▸ REQUIRED ACTION: Every line containing "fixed" should be identified and copied from the data below.
________________________________________
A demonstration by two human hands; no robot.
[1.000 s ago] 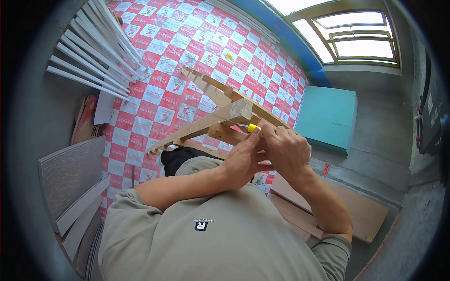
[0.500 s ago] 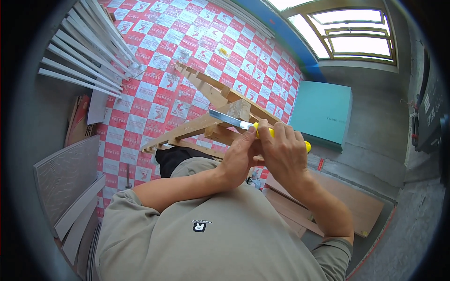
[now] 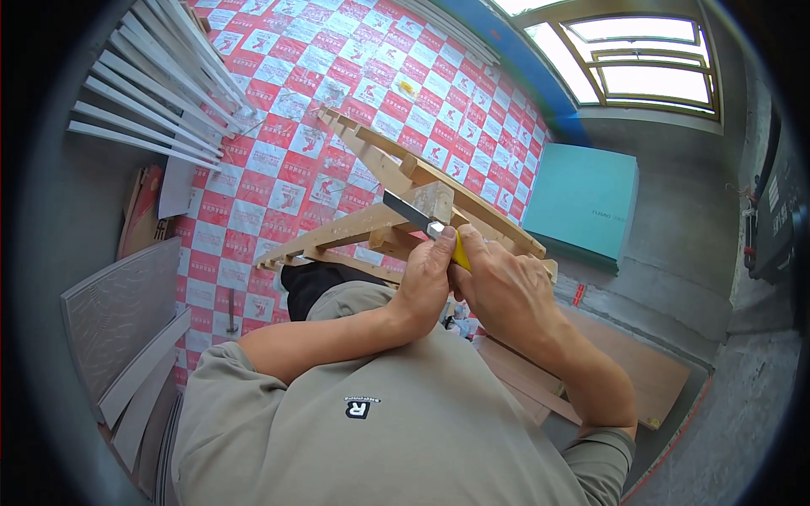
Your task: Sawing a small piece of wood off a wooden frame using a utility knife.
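Note:
A yellow utility knife (image 3: 461, 255) with a long flat blade is held in front of my chest, the blade pointing up and to the left. My right hand (image 3: 510, 282) is closed around its handle, the thumb near the metal collar. Closed as well, my left hand (image 3: 424, 274) pinches the front of the knife just below the blade. Beneath and beyond the blade stands a wooden stepladder (image 3: 337, 229), its top block (image 3: 432, 199) closest to the blade. Most of the handle is hidden by my fingers.
Red-and-white checkered sheeting (image 3: 253, 160) covers the floor. White strips (image 3: 156, 105) lean at the far left, with grey panels (image 3: 126, 295) nearer. To the right lie a stack of teal boards (image 3: 582, 202) and brown boards (image 3: 624, 363). A window (image 3: 633, 67) is at the upper right.
The knife has turned so its blade points more steeply upward and shows a darker face. My right hand has shifted its grip, and its end of the handle no longer shows.

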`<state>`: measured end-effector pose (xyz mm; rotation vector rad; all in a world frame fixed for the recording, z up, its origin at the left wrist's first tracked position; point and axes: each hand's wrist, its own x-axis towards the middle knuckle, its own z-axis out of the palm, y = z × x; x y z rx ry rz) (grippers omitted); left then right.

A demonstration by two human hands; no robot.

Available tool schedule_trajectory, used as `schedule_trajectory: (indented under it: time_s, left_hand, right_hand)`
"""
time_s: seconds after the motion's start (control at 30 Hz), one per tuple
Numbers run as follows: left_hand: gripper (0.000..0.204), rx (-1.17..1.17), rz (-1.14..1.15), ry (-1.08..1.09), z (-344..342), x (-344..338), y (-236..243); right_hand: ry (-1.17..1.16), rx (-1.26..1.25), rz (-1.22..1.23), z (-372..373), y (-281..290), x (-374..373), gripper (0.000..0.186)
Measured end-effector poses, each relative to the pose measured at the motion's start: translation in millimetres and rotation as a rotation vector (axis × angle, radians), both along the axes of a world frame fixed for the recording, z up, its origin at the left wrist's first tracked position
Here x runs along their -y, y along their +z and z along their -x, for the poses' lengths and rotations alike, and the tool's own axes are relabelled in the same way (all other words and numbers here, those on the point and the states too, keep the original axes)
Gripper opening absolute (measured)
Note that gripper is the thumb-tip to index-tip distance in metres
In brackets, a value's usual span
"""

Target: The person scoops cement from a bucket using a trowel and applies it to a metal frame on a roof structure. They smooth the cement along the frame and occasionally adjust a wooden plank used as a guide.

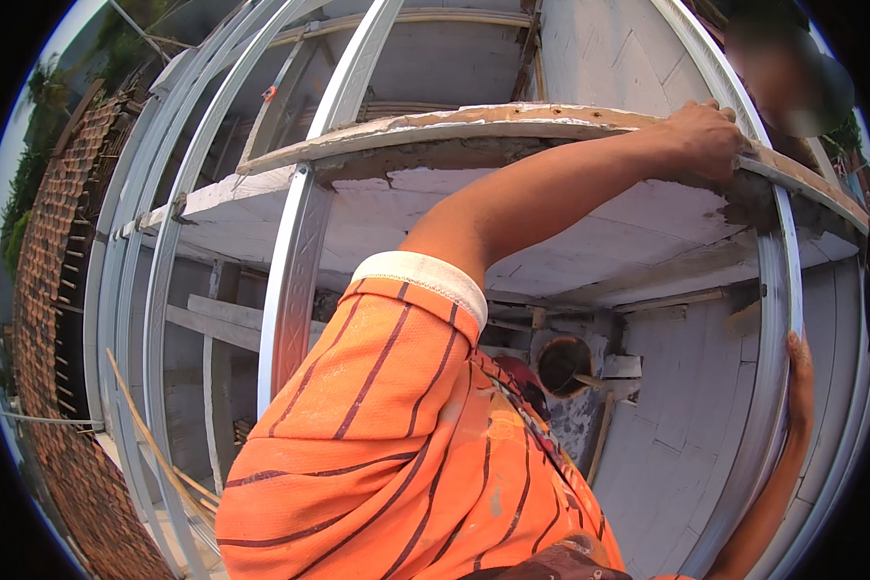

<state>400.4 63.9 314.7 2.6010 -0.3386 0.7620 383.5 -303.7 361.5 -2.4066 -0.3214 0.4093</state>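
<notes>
Rail (pixel 778 290) is the thing getting handled here: a pale steel truss rail running top to bottom down the right side, crossing over the wall (pixel 590 222). Right hand (pixel 798 382) is pressing against its outer edge low down, fingers flat along the metal; can't really tell if they're curling round it, only the edge of the hand is showing. Left hand (pixel 708 135) is reaching way up and gripping the wall top right where the rail crosses it, fingers folded over the mortar-smeared edge. Wall is made of white blocks with a rough plank (pixel 454 126) lying along its top edge. Orange striped sleeve (pixel 396 425) is filling the bottom middle. Below the wall, near the rail's lower part, a dark bucket (pixel 563 365) is sitting on a ledge. More rails (pixel 295 280) are running parallel off to the left, and past those a tiled roof (pixel 53 290) is curving along the left rim.
</notes>
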Motion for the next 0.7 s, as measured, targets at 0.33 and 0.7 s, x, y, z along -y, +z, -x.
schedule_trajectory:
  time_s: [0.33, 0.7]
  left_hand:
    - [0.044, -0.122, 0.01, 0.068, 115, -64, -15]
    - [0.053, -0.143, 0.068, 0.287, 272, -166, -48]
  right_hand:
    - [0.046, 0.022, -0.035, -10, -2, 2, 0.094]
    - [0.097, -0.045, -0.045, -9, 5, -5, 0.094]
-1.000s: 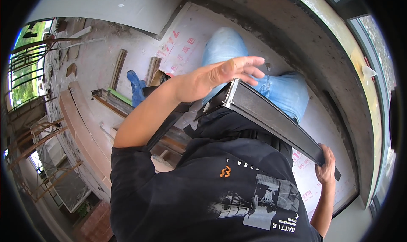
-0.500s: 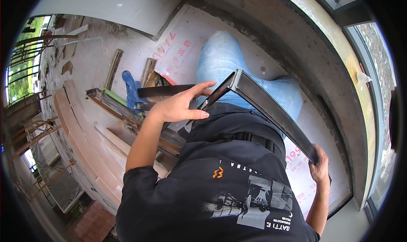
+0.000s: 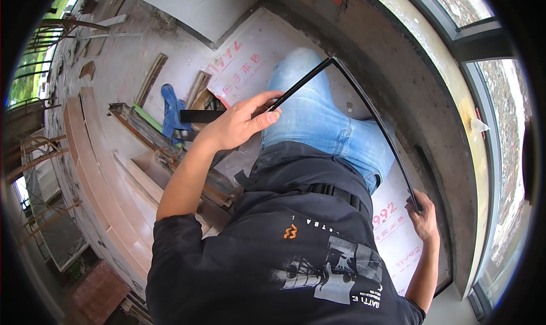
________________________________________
▸ OUTPUT FOR THIS EXERCISE:
`<state>`: measured end-effector pose (xyz mm; rotation vector rad; all in a world frame fixed for the recording, z up, its origin at the left wrist's first tracked position; point and axes: each hand's wrist, its own x-axis towards the middle knuckle, its own z-axis out of the palm, y = z × x; x y z rx ry rz) (grippers omitted); left then right.
Measured end-effector poses, each relative to the pose measured at the motion's start: translation in millimetres and rotation as a rotation vector (axis × angle, radians), both along the axes of a world frame fixed for the recording, z up, its origin at the left wrist's first tracked position

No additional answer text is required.